23 NİSAN
Türk siyasi tarihinde ilk parlamento Osmanlı döneminde İstanbul'da Dolmabahçe Sarayı'nda yapılan törenle 19 Mart
1877'de açıldı. Bu meclis, Kanuni Esasi'ye
göre "Meclis-i Umumi" olarak adlandırılmıştı. "Ayan
meclisi" ve "Meclis-i Mebusan" olmak üzere iki kısımdan oluşan
bu meclis, ilk oturumunu 20 Mart 1877 tarihinde Sultanahmet'teki İstanbul Üniversitesi
binasında yaptı. Kısa süren bu meclis 93 Harbi nedeniyle dağıldı. Daha sonra yapılan
ikinci genel seçimlerin ardından 18 Aralık 1877'de yeniden açılan meclis,
Kanuni Esasi'nin verdiği yetkiyle padişah II. Abdülhamit tarafından 14 Şubat 1878'de kapandı.
1908'de bir seçim kanunu dikkate alınarak
ilk seçim yapıldı. Seçme yaşı 25, seçilme yaşı 30 olan bu seçimlerde vergi
ödeyenler oy kullanabiliyordu. 17 Aralık 1908'de yeniden açılan meclis, İşgali’ne kadar açık kaldı. Üç yıl
sonra ise İstanbul'da ilk kez bir ara seçim yapıldı. Osmanlı Devleti'nin I. Dünya Savaşı'ndan yenilgiyle çıkmasından
sonra bu meclis Mondros Ateşkes Anlaşması sonrasında İstanbul'un işgali
nedeniyle 11 Nisan 1920'de resmen kapandı.
Mustafa Kemal Atatürk önceden beri Meclis-i Mebusan'ın İstanbul'da
değil, Anadolu'da
toplanmasını istemekteydi. İşgal altındaki İstanbul'da meclisin tehlikede
olduğu savunuyordu.
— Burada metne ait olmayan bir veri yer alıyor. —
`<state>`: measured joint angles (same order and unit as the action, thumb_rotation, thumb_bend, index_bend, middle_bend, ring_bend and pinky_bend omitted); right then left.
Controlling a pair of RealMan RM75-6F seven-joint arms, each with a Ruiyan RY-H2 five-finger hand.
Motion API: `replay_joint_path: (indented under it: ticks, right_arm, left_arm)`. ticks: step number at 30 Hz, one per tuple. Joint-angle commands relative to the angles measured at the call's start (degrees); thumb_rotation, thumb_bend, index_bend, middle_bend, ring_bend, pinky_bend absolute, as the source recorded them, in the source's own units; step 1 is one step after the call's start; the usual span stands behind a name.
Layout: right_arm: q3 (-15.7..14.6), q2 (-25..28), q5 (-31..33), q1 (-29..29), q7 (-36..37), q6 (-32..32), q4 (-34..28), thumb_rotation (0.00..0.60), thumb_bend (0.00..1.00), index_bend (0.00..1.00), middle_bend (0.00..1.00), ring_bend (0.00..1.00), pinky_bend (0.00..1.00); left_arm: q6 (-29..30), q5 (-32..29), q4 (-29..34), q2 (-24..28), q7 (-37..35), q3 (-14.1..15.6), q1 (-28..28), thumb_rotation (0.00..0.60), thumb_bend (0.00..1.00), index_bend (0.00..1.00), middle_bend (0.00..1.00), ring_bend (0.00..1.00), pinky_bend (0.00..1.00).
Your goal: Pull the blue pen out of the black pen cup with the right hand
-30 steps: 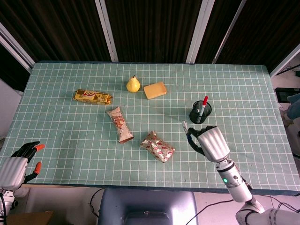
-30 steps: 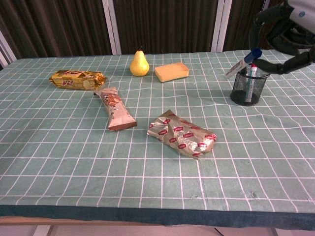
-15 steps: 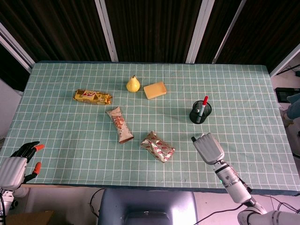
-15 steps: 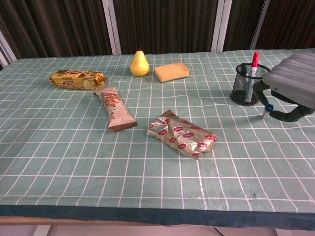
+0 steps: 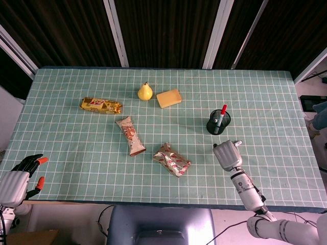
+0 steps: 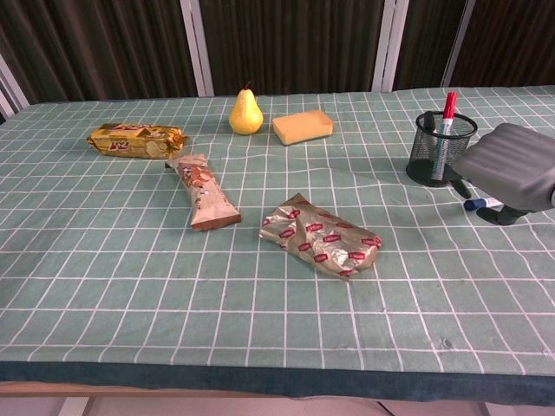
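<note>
The black mesh pen cup (image 5: 218,122) (image 6: 441,149) stands right of centre, with only a red-capped pen (image 6: 446,121) in it. The blue pen (image 6: 481,204) is outside the cup, lying low at the table surface just right of it, its blue cap pointing left. My right hand (image 5: 227,154) (image 6: 512,173) sits palm down over the pen, dark fingers curled around its white barrel; most of the pen is hidden under the hand. My left hand (image 5: 20,176) rests off the table's near left corner, fingers apart and holding nothing.
A yellow pear (image 5: 145,92) and a yellow block (image 5: 169,98) sit at the back centre. A gold snack pack (image 5: 101,105), a brown wrapped bar (image 5: 131,136) and a crumpled silver-red packet (image 5: 172,160) lie left of the cup.
My right hand has carried the blue pen from above the cup down and toward me, to the table right of the cup. The pen went from tilted to lying flat. The left hand stayed put.
</note>
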<state>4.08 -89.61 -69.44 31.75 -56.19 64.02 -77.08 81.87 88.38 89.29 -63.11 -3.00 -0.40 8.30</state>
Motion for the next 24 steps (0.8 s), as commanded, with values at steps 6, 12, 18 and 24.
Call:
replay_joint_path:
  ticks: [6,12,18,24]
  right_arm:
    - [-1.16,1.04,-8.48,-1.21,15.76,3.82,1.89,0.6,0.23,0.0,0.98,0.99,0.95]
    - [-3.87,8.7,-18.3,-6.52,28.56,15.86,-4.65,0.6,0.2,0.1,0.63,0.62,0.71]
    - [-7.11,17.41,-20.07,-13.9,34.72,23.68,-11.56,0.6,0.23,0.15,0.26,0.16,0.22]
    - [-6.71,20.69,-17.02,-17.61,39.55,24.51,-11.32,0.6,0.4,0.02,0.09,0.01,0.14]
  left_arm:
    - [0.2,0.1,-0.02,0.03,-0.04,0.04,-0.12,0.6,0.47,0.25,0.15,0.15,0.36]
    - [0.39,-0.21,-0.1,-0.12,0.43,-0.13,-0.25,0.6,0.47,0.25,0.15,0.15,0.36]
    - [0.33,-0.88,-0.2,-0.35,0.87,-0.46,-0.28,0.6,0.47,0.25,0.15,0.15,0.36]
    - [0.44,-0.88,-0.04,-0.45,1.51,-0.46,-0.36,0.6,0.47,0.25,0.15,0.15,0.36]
Atatürk'ün bu düşüncesine karşın Heyet-i Temsiliye'nin
yaptığı toplantılarda meclisin İstanbul'da toplanması fikri ağır bastı. Meclisi
Mebusan üyelerini belirlemek için Ali Rıza Paşa hükümeti
döneminde seçimler yapıldı. Anadolu ve Rumeli Müdafaa-i Hukuk
Cemiyeti üyeleri
seçimlerde başarılı oldu.
Heyet-i Temsiliye,
seçilen milletvekillerinin Meclis-i Mebusan'da
"Müdafaa-i Hukuk" adında bir grup oluşturmasını istemekteydi. Buna
karşın Meclis-i Mebusan'da böyle bir grup kurulamadı. Ancak heyet, yeniden
açılan Osmanlı Mebusan Meclisi’ne üye olarak İstanbul’a gidecek olan mebuslarla
görüşmeler yapmıştı. Heyet-i Temsiliye, hazırladıkları Misak-ı Milli’nin
Mebusan Meclisi’nde kabul edilmesini sağladı.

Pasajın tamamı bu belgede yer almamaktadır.